Coulomb bound states of strongly interacting photons

TL;DR

This paper demonstrates that photons coupled to Rydberg states can form Coulomb-like bound states, creating a photonic analogue of the hydrogen atom with potential applications in quantum information and nonlinear optics.

Contribution

It introduces a novel mechanism for photon-photon interactions via Coulomb potential, leading to bound states analogous to atomic systems, which was not previously realized.

Findings

Discovery of Coulomb-like bound states of photons

Identification of metastable states with hydrogen-like spectra

Propagation of these states with negative group velocity

Abstract

We show that two photons coupled to Rydberg states via electromagnetically induced transparency can interact via an effective Coulomb potential.
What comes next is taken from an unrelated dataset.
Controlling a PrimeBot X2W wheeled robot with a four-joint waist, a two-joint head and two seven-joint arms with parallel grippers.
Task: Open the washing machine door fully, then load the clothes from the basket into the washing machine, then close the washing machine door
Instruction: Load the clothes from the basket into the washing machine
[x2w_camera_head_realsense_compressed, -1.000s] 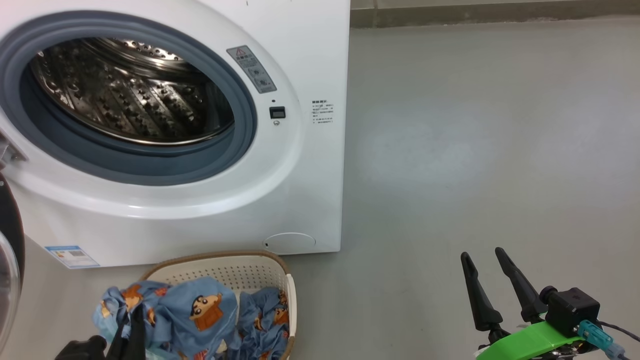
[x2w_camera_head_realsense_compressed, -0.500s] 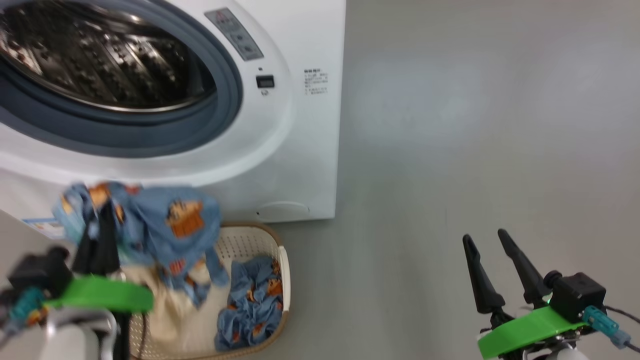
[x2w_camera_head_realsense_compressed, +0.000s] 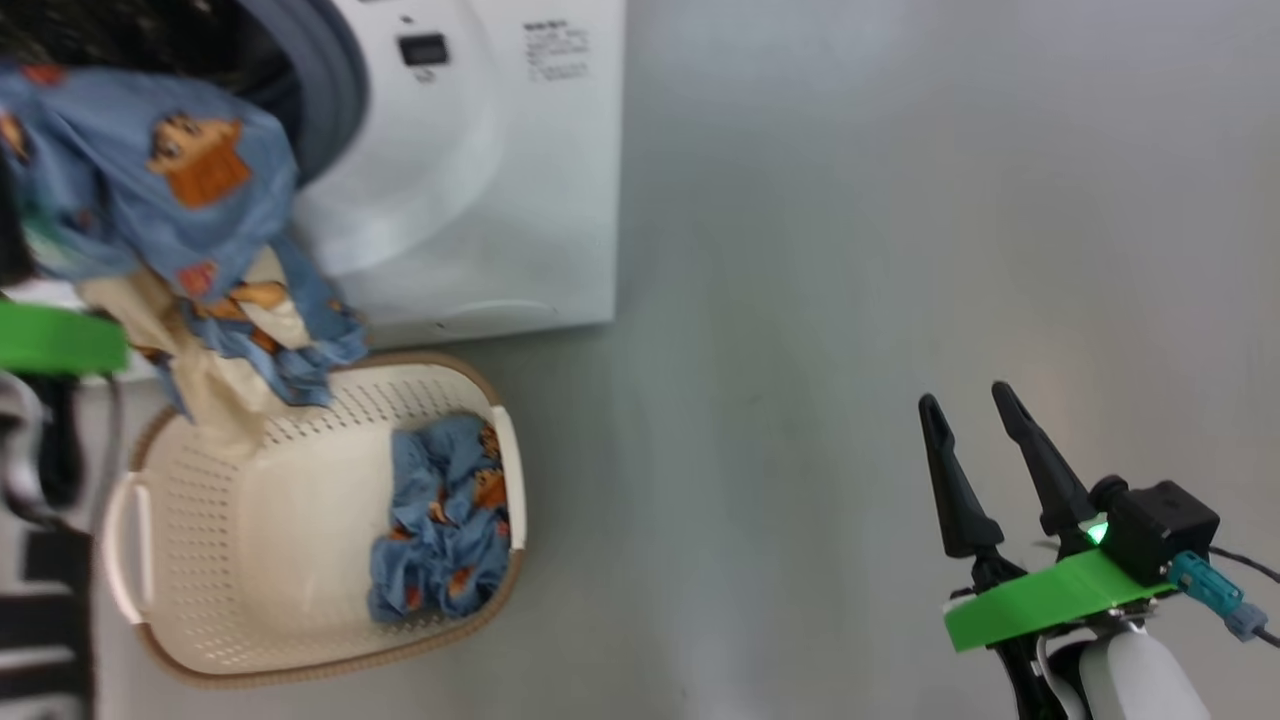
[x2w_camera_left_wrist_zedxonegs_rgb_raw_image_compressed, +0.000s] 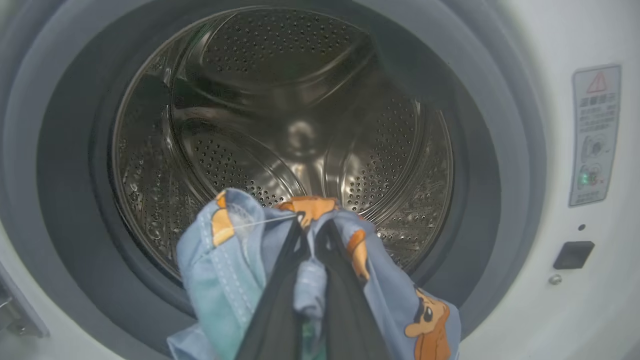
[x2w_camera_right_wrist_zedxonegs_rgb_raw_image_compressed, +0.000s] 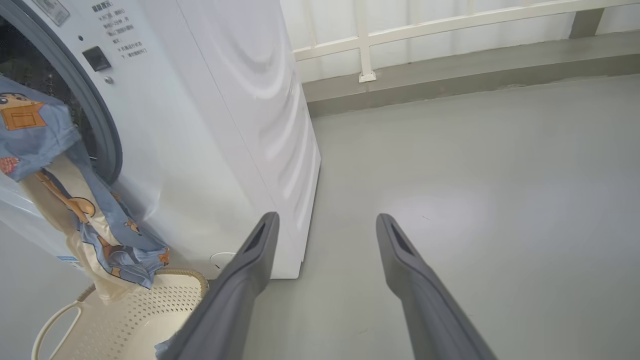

This interaction gives rise to a continuum of two-body bound states. Within the continuum, metastable bound states are distinguished in analogy with quasi-bound states tunneling through a potential barrier. We find multiple branches of metastable bound states whose energy spectrum is governed by the Coulomb potential, thus obtaining a photonic analogue of the hydrogen atom. Under certain conditions, the wavefunction resembles that of a diatomic molecule in which the two polaritons are separated by a finite "bond length." These states propagate with a negative group velocity in the medium, allowing for a simple preparation and detection scheme, before they slowly decay to pairs of bound Rydberg atoms.